- To do -
Reproduce the listing that follows, line for line.

- Given information -
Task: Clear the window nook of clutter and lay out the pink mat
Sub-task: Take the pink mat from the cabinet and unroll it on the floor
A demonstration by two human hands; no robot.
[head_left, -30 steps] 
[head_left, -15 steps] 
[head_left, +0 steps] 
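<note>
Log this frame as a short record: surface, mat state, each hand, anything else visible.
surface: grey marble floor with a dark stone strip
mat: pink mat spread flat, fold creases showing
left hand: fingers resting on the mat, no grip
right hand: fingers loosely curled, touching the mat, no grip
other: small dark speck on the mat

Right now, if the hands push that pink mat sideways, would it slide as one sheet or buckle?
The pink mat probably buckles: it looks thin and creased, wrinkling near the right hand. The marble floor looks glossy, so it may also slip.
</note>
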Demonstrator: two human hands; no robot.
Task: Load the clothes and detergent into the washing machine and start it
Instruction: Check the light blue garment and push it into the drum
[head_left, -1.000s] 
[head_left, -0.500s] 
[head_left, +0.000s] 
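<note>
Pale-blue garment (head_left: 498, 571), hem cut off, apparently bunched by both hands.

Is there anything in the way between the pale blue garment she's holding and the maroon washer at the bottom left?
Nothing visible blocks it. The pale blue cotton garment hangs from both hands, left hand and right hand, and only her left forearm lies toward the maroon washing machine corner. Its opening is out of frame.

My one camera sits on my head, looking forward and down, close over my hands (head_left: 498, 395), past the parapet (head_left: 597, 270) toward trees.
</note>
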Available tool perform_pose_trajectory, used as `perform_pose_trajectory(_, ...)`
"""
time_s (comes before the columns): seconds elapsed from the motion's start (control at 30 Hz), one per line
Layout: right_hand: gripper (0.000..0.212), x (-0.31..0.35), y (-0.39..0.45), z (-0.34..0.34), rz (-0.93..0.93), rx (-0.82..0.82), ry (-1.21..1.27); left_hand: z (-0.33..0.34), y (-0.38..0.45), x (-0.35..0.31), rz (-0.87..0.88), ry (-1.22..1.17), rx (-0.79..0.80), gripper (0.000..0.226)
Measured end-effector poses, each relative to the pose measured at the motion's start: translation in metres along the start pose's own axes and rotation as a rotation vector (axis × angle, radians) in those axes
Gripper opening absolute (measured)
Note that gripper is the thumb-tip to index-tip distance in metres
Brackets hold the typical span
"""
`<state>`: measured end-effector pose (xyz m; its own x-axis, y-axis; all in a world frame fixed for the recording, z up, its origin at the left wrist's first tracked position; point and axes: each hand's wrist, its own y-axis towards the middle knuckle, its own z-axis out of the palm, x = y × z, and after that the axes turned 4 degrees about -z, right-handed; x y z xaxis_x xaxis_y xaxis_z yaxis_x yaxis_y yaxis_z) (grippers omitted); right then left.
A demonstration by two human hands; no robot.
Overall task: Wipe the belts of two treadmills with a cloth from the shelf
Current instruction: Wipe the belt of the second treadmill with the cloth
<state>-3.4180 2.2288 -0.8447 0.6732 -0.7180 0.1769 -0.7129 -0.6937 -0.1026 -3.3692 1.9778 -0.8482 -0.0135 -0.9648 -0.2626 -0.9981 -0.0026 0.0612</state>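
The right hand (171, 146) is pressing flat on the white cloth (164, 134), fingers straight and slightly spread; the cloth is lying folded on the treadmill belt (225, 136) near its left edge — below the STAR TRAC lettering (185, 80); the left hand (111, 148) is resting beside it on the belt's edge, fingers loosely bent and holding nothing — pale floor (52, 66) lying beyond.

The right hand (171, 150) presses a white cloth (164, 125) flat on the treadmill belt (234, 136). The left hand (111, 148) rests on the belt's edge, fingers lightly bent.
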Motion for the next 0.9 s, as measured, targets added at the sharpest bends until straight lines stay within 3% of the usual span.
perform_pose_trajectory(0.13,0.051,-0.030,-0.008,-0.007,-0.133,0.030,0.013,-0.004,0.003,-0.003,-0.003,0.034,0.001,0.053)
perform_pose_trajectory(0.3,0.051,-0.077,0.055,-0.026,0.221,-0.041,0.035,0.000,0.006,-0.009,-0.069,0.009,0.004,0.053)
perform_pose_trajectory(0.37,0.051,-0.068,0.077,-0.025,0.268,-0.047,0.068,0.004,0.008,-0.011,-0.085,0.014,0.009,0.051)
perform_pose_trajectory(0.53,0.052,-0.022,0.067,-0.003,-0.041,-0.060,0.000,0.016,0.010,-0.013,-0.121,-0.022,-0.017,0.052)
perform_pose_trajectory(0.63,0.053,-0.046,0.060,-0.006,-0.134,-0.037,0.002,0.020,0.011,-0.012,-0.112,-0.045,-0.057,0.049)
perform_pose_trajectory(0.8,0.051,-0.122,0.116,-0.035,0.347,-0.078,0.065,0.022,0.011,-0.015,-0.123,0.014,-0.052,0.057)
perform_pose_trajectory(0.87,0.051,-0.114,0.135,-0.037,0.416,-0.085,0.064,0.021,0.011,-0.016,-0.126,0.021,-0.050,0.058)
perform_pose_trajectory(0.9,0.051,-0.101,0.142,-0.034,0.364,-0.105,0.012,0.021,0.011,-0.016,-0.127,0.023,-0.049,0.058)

- Result of the task -
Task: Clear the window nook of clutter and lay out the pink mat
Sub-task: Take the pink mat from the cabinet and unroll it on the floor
A demonstration by two human hands; no robot.
[head_left, -30 steps] 
[head_left, -15 steps] 
[head_left, +0 steps] 
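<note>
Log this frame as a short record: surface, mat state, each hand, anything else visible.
surface: grey marble floor with a dark stone strip
mat: pink mat spread flat, fold creases showing
left hand: fingers resting on the mat, no grip
right hand: fingers loosely curled, touching the mat, no grip
other: small dark speck on the mat

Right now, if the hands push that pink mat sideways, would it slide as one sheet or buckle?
The pink mat probably buckles: it looks thin and creased, wrinkling near the right hand. The marble floor looks glossy, so it may also slip.
</note>
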Demonstrator: two human hands; no robot.
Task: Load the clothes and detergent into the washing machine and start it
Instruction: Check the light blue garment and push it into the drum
[head_left, -1.000s] 
[head_left, -0.500s] 
[head_left, +0.000s] 
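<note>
Pale-blue garment (head_left: 498, 571), hem cut off, apparently bunched by both hands.

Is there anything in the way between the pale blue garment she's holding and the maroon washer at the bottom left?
Nothing visible blocks it. The pale blue cotton garment hangs from both hands, left hand and right hand, and only her left forearm lies toward the maroon washing machine corner. Its opening is out of frame.

My one camera sits on my head, looking forward and down, close over my hands (head_left: 498, 395), past the parapet (head_left: 597, 270) toward trees.
</note>
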Available tool perform_pose_trajectory, used as `perform_pose_trajectory(_, ...)`
"""
time_s (comes before the columns): seconds elapsed from the motion's start (control at 30 Hz), one per line
Layout: right_hand: gripper (0.000..0.212), x (-0.31..0.35), y (-0.39..0.45), z (-0.34..0.34), rz (-0.93..0.93), rx (-0.82..0.82), ry (-1.21..1.27); left_hand: z (-0.33..0.34), y (-0.38..0.45), x (-0.35..0.31), rz (-0.87..0.88), ry (-1.22..1.17), rx (-0.79..0.80), gripper (0.000..0.226)
Measured end-effector poses, each relative to the pose measured at the motion's start: translation in metres along the start pose's own axes and rotation as a rotation vector (axis × angle, radians) in those axes
Gripper opening absolute (measured)
Note that gripper is the thumb-tip to index-tip distance in metres
Brackets hold the typical span
"""
`<state>`: measured end-effector pose (xyz m; its own x-axis, y-axis; all in a world frame fixed for the recording, z up, its origin at the left wrist's first tracked position; point and axes: each hand's wrist, its own y-axis towards the middle knuckle, its own z-axis out of the palm, x = y × z, and after that the axes turned 4 degrees about -z, right-handed; x y z xaxis_x xaxis_y xaxis_z yaxis_x yaxis_y yaxis_z) (grippers omitted); right then left.
A demonstration by two human hands; no robot.
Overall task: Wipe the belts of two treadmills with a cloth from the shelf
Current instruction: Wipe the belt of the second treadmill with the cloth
<state>-3.4180 2.2288 -0.8447 0.6732 -0.7180 0.1769 -0.7129 -0.6937 -0.1026 -3.3692 1.9778 -0.8482 -0.0135 -0.9648 -0.2626 -0.9981 -0.0026 0.0612</state>
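The right hand (171, 146) is pressing flat on the white cloth (164, 134), fingers straight and slightly spread; the cloth is lying folded on the treadmill belt (225, 136) near its left edge — below the STAR TRAC lettering (185, 80); the left hand (111, 148) is resting beside it on the belt's edge, fingers loosely bent and holding nothing — pale floor (52, 66) lying beyond.

The right hand (171, 150) presses a white cloth (164, 125) flat on the treadmill belt (234, 136). The left hand (111, 148) rests on the belt's edge, fingers lightly bent.
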Motion for the next 0.9 s, as measured, targets added at the sharpest bends until straight lines stay within 3% of the usual span.
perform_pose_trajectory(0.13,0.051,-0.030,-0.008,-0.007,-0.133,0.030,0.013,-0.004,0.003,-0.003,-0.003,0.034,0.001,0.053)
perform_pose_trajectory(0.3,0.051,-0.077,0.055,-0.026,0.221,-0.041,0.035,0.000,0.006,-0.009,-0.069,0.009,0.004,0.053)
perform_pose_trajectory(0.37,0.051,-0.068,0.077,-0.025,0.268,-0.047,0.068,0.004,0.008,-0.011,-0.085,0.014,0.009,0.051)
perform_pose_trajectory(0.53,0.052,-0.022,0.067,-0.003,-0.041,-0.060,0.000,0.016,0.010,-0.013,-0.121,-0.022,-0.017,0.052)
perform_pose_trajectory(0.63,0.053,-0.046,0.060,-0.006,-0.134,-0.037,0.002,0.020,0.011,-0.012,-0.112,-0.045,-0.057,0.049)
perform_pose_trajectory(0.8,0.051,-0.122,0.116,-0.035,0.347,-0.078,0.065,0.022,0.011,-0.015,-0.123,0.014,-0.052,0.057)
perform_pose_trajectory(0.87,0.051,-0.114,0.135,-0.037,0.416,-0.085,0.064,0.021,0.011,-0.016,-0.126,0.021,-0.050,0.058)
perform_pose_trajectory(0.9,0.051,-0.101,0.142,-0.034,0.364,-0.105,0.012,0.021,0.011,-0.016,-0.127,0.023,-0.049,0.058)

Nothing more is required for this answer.